→ **Instructions for the task**
Give again, unaltered, the lines of the listing below that run from the line having "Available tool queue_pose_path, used" through the line having "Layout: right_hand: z".
----------
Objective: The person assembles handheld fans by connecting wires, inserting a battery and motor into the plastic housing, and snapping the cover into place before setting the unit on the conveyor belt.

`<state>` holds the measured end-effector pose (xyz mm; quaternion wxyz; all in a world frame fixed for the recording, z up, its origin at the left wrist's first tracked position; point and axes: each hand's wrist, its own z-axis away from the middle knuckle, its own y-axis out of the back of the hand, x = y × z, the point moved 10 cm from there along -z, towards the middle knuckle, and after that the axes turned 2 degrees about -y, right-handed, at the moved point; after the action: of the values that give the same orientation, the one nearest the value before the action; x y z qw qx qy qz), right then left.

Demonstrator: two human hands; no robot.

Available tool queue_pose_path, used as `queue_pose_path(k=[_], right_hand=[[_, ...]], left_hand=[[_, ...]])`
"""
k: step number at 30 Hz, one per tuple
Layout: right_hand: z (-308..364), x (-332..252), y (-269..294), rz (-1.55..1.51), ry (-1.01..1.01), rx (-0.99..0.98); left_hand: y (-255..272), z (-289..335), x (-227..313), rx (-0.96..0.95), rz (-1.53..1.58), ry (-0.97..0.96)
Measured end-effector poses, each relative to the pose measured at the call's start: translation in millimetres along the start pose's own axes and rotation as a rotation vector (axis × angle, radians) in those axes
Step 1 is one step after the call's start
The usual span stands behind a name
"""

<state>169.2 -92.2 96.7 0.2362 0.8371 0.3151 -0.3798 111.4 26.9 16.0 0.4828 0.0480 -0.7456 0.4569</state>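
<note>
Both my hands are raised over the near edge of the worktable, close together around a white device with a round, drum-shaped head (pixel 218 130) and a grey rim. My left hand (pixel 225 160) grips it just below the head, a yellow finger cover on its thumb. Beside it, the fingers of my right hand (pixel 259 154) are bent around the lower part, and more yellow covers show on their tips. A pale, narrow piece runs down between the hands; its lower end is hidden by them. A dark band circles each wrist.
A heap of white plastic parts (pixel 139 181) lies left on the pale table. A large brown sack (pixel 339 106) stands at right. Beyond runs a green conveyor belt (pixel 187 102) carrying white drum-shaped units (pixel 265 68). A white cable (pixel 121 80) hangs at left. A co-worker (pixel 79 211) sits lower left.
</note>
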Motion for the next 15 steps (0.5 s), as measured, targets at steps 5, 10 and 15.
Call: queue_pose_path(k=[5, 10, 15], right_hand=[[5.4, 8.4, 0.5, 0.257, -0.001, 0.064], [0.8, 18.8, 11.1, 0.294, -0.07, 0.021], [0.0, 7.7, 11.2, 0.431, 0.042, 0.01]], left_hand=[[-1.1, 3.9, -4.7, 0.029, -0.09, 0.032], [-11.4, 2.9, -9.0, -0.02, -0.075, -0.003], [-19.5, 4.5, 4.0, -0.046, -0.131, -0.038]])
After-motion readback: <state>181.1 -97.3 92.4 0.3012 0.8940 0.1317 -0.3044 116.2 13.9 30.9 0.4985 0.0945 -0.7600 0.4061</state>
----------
→ **Solution to this problem**
Available tool queue_pose_path, used as `queue_pose_path(k=[_], right_hand=[[_, ...]], left_hand=[[_, ...]])`
"""
k: step number at 30 Hz, one per tuple
Layout: right_hand: z (-308..364), x (-332..252), y (-269..294), rz (-1.55..1.51), ry (-1.01..1.01), rx (-0.99..0.98); left_hand: y (-255..272), z (-289..335), x (-227..313), rx (-0.96..0.95), rz (-1.53..1.58), ry (-0.97..0.96)

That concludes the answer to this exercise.